Once the line with "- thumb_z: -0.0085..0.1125" is found in the data, output it and each following line exactly, up to and including the line with "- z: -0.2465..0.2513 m", and nothing before or after.

[Start of Attachment]

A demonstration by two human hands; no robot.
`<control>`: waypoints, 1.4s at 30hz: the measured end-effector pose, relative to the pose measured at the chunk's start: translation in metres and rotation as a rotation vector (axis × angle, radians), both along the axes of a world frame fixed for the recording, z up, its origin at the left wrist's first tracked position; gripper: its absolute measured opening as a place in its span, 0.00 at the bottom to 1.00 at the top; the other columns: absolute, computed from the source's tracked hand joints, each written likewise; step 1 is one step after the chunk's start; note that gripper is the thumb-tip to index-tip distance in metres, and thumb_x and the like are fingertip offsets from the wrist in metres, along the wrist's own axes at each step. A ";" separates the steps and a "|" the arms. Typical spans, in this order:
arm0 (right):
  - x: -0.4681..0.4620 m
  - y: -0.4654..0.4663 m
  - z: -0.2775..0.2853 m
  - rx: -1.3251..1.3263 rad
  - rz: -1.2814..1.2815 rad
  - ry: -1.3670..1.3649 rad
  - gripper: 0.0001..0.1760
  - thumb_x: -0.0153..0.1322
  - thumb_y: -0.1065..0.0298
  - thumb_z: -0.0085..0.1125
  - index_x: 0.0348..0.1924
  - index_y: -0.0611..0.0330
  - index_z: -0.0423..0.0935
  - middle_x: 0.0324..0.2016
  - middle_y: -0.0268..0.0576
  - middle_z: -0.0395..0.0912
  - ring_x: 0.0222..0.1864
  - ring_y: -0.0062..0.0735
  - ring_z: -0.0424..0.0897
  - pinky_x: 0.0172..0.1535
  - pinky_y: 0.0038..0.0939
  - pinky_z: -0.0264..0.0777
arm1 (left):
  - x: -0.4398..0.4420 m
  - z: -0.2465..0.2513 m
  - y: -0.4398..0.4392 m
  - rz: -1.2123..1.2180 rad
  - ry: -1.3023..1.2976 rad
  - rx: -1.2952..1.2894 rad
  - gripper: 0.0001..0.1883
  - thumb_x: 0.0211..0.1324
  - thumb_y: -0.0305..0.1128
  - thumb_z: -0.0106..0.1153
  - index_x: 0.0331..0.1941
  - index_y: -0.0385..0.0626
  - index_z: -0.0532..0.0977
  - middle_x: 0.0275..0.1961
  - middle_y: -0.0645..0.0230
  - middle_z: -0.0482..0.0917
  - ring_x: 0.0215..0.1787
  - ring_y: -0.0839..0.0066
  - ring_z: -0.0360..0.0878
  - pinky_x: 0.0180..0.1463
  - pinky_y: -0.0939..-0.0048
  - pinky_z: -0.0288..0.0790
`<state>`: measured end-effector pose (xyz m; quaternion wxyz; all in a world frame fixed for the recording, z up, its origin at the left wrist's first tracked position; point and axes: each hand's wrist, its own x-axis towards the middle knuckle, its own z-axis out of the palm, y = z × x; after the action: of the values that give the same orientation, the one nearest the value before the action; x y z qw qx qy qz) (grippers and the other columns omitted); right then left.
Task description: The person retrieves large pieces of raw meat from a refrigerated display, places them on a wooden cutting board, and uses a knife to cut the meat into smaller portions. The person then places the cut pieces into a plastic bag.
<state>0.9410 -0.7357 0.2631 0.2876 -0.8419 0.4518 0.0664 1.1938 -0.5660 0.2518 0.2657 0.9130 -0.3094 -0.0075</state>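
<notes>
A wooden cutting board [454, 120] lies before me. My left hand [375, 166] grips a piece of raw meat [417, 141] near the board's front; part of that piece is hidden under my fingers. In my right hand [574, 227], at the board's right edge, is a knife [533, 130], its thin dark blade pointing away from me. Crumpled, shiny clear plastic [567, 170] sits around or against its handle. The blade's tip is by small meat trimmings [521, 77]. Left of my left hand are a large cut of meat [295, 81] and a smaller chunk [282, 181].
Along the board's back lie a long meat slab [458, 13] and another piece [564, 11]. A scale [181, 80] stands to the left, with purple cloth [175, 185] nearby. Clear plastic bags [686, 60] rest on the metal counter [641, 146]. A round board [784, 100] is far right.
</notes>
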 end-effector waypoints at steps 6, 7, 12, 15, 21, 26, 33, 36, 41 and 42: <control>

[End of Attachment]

> EXERCISE RESULT:
  - thumb_z: -0.0085..0.1125
  - index_x: 0.0348..0.1924
  - index_y: -0.0611..0.0330
  - index_z: -0.0423..0.0935
  - middle_x: 0.0324..0.2016
  - middle_y: -0.0268..0.0576
  - middle_z: -0.0395..0.0912
  - ring_x: 0.0222..0.1864
  - ring_y: -0.0062..0.0735
  - ring_z: -0.0424..0.0897
  - pinky_x: 0.0172..0.1535
  - pinky_y: 0.0038..0.0939
  - pinky_z: -0.0264..0.0777
arm1 (left):
  - x: -0.4398..0.4420 m
  - z: -0.2465..0.2513 m

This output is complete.